Required action :: Produce a verbatim copy of the data below that contains no pictures.

Dataset excerpt ::
----
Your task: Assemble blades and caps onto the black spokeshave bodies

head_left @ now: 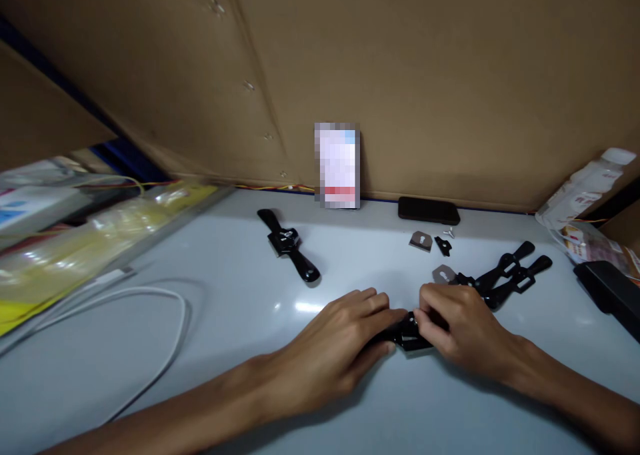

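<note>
Both my hands rest on the white table (pixel 240 308) and grip one black two-handled tool (pixel 407 333) between them. My left hand (pixel 345 338) wraps its left handle, fingers closed. My right hand (pixel 460 321) pinches the tool's middle with fingertips pressed together. Two more black tools of the same kind (pixel 505 278) lie crossed just behind my right hand. A fourth one (pixel 289 245) lies alone farther back to the left. Small grey metal blades (pixel 421 241), a black clip (pixel 443 245) and tiny screws (pixel 449 232) lie behind the crossed pair.
A dark phone (pixel 429 210) lies flat by the cardboard wall (pixel 400 75). A white cable (pixel 165 321) curves across the left of the table. Yellow plastic packets (pixel 75 248) fill the left shelf. A white bottle (pixel 585 188) and a black object (pixel 607 291) sit at right.
</note>
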Tool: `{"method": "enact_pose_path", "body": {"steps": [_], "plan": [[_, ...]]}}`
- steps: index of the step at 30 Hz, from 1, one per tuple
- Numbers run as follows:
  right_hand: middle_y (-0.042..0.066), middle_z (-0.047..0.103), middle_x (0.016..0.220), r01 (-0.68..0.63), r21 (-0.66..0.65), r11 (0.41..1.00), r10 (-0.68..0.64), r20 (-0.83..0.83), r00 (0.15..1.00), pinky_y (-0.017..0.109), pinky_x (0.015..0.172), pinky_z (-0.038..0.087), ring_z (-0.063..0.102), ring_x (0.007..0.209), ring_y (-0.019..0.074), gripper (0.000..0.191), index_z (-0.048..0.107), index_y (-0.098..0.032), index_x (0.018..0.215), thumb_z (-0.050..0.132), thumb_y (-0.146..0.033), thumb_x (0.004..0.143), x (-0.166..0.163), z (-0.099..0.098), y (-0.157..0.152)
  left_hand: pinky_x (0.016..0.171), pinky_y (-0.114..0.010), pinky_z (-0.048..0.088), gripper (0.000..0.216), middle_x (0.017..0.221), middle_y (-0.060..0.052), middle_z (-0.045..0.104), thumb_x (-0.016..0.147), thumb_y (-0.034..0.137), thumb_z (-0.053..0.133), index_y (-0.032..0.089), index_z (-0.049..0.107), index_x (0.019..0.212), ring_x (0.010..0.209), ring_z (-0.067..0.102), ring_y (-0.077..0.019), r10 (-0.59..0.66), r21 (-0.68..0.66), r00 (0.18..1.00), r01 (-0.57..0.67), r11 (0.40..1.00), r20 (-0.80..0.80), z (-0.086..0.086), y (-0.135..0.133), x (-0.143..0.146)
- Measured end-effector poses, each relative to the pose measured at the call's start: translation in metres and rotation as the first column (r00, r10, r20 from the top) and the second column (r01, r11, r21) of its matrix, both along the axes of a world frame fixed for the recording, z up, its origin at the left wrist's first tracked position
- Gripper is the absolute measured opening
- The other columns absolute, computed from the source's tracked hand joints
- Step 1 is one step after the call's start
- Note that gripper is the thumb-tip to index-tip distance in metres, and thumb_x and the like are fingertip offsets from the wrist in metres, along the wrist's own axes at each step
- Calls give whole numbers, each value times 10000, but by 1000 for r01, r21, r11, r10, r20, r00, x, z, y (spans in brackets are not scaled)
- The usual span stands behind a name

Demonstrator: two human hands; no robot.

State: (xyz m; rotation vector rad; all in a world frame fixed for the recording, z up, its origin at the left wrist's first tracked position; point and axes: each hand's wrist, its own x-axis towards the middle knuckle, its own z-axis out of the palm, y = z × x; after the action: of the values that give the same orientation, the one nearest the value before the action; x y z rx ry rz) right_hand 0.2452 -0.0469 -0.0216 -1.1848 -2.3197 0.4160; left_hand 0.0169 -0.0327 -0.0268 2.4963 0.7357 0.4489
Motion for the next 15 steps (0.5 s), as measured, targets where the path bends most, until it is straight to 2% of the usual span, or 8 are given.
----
Exercise response ::
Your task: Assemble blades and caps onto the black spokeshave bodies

head_left @ now: 

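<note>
Both my hands rest on the white table (pixel 240 308) and grip one black two-handled tool (pixel 407 333) between them. My left hand (pixel 345 338) wraps its left handle, fingers closed. My right hand (pixel 460 321) pinches the tool's middle with fingertips pressed together. Two more black tools of the same kind (pixel 505 278) lie crossed just behind my right hand. A fourth one (pixel 289 245) lies alone farther back to the left. Small grey metal blades (pixel 421 241), a black clip (pixel 443 245) and tiny screws (pixel 449 232) lie behind the crossed pair.
A dark phone (pixel 429 210) lies flat by the cardboard wall (pixel 400 75). A white cable (pixel 165 321) curves across the left of the table. Yellow plastic packets (pixel 75 248) fill the left shelf. A white bottle (pixel 585 188) and a black object (pixel 607 291) sit at right.
</note>
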Tool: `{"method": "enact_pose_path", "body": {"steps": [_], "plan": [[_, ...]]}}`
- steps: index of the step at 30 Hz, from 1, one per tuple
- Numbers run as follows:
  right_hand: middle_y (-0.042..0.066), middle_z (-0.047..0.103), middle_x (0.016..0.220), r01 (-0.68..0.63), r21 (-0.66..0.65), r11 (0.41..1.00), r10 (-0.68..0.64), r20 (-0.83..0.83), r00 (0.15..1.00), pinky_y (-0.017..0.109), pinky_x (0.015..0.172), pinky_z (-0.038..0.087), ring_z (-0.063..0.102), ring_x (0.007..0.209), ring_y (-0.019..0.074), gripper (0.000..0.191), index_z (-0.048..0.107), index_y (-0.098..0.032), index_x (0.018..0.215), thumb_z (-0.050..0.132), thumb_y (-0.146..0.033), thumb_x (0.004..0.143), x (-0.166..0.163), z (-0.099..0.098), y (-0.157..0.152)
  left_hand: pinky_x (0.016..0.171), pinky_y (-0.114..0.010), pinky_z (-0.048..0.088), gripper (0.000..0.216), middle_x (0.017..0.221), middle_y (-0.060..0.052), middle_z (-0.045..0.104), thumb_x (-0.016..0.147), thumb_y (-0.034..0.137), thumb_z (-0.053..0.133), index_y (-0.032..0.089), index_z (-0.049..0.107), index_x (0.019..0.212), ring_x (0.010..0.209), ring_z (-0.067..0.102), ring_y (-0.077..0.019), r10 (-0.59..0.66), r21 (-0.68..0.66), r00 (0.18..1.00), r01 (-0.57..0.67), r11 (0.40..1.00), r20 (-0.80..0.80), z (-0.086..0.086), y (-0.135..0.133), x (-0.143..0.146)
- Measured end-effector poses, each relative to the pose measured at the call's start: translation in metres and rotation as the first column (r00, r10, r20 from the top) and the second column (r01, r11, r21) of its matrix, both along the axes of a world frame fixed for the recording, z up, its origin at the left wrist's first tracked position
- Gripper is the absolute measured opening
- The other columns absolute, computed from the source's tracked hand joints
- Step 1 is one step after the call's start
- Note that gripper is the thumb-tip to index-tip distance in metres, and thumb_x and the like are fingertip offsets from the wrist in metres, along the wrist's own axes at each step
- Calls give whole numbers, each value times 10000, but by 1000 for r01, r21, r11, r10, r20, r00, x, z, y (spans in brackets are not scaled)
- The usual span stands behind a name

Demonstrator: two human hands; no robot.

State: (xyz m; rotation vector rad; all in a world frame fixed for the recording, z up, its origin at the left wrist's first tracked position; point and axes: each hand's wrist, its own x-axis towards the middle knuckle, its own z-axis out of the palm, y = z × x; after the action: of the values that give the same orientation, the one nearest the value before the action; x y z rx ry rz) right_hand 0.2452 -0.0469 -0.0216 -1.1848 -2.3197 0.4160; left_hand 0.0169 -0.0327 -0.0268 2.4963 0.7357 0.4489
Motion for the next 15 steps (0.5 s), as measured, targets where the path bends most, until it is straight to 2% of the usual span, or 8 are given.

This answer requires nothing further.